Friend of the Program Matt Lewis posted seven easy steps to follow if you’d like to talk like Newt Gingrich yesterday. Here’s one that might be Number Eight: Allow others to define the conversation for you.
The latest news cycle on all things Gingrich revolved around his “rocky” entry into the Presidential race – which was “rocky” because of comments he made on policy ideas devised and proposed by others.
This isn’t the first time a Gingrich campaign has suffered a rough start. Heck, this isn’t even the first time this year a Gingrich campaign has suffered a rough start – the same round of stories were written two months ago, when campaign subordinates couldn’t figure out whether or not Gingrich was actually officially “testing the waters.”
Even Gingrich’s campaign slogan – “Winning the Future Together” – was a phrase he used first, but which has been claimed for 2012 by the incumbent he hopes to defeat.

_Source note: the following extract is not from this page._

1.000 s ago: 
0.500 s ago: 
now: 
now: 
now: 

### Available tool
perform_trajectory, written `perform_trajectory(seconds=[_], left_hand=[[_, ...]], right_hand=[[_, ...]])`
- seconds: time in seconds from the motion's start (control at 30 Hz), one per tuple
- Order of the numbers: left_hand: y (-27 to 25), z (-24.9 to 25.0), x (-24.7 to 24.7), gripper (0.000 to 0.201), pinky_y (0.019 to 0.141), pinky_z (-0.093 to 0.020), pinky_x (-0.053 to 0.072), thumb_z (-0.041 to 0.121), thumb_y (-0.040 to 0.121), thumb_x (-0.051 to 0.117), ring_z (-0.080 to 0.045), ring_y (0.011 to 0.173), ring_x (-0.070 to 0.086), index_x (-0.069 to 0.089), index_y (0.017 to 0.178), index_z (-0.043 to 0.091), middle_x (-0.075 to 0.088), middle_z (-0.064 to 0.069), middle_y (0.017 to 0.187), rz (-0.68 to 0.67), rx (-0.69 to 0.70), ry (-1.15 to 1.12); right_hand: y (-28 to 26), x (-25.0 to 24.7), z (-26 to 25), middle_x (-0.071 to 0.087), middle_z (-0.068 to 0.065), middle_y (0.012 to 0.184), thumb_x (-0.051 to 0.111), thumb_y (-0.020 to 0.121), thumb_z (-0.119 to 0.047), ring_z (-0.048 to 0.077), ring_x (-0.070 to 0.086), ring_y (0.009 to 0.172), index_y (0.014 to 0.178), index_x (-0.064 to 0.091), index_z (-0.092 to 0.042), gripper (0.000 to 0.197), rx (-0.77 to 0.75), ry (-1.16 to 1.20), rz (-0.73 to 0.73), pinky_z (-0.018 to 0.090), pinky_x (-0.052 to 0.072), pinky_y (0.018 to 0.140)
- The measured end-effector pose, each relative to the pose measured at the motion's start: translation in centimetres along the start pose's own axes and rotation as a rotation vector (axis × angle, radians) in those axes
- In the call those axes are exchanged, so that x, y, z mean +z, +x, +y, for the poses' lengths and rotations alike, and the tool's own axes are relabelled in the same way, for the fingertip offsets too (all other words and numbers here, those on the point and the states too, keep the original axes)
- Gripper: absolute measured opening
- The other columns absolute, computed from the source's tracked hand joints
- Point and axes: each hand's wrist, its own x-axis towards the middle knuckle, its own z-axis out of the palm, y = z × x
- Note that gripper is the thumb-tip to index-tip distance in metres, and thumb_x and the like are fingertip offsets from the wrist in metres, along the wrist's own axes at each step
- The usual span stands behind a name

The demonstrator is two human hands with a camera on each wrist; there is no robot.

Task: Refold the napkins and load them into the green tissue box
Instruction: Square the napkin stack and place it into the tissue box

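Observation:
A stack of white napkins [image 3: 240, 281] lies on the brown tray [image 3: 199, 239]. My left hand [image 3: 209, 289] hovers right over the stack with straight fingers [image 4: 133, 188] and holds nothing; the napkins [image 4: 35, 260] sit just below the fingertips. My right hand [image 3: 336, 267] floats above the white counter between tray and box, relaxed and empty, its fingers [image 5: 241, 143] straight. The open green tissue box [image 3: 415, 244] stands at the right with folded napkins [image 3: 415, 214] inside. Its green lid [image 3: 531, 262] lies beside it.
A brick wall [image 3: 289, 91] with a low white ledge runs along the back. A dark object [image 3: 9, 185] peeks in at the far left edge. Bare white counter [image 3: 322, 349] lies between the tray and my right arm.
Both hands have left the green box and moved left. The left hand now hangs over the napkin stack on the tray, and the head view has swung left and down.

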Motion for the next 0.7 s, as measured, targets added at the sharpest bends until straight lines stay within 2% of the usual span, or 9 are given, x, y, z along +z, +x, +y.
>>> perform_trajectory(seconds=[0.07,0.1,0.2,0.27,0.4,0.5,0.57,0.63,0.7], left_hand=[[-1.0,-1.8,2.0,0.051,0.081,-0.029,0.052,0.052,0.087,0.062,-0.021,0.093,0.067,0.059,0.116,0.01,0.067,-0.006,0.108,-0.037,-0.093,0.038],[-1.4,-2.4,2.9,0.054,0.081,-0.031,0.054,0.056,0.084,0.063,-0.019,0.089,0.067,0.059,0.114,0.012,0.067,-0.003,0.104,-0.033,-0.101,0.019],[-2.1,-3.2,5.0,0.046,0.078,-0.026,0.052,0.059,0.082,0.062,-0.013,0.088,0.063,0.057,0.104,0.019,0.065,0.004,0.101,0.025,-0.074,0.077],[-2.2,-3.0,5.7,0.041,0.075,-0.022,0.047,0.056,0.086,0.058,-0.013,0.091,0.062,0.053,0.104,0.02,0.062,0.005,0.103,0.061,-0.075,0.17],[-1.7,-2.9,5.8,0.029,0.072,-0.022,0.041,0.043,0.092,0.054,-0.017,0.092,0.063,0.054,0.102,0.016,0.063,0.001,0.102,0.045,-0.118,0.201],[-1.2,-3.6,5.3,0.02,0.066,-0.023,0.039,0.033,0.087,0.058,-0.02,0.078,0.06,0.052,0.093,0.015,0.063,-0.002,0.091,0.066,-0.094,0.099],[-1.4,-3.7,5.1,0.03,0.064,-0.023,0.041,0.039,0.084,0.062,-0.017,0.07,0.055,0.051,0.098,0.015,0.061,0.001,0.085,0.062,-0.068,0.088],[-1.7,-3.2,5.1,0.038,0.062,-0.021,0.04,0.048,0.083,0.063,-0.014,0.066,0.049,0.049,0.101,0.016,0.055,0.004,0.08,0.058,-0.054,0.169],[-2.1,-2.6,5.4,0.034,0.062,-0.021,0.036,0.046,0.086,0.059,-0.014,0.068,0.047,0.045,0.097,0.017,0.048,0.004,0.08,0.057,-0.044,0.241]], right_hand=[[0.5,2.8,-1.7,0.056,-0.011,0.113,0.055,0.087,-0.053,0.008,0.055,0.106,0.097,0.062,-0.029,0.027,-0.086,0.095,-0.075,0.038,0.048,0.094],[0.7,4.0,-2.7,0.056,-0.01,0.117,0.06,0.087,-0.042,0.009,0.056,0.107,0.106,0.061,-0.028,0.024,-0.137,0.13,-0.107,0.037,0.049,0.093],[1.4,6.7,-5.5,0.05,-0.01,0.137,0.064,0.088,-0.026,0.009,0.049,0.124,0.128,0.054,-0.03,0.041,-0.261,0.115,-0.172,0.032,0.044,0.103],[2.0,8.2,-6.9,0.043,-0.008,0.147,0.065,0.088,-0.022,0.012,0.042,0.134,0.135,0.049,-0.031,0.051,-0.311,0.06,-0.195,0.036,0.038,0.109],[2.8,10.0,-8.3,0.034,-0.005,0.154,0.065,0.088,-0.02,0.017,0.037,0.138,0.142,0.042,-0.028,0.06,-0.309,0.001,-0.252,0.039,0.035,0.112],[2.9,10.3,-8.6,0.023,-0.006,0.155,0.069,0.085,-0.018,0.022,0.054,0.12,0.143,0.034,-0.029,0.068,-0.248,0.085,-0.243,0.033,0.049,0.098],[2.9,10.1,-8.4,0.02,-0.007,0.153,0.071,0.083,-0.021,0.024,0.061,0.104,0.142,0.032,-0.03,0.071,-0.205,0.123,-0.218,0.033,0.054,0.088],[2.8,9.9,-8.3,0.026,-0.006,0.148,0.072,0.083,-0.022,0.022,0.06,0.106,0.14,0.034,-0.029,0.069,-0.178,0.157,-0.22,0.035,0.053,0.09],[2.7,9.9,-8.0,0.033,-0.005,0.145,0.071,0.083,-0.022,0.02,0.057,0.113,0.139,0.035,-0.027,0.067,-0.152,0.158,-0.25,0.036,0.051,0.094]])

For another candidate, this might just be a run of bad luck. Gingrich, on the other hand, has a track record of letting issues define him rather than getting out front and defining issues. In fact, he has a 15-year track record, stretching back to the days when his Republican Revolutionaries of 1994 got their lunches eaten by Bill Clinton during the budget battles of 1995.
Gingrich has apologized to Paul Ryan and underscored his opposition to forcing people to buy health insurance. Maybe his comments on both were misunderstood. He’s still a bad candidate because he has to keep answering these distracting questions – and it’s his inability to drive messages that lead to these questions being asked in the first place.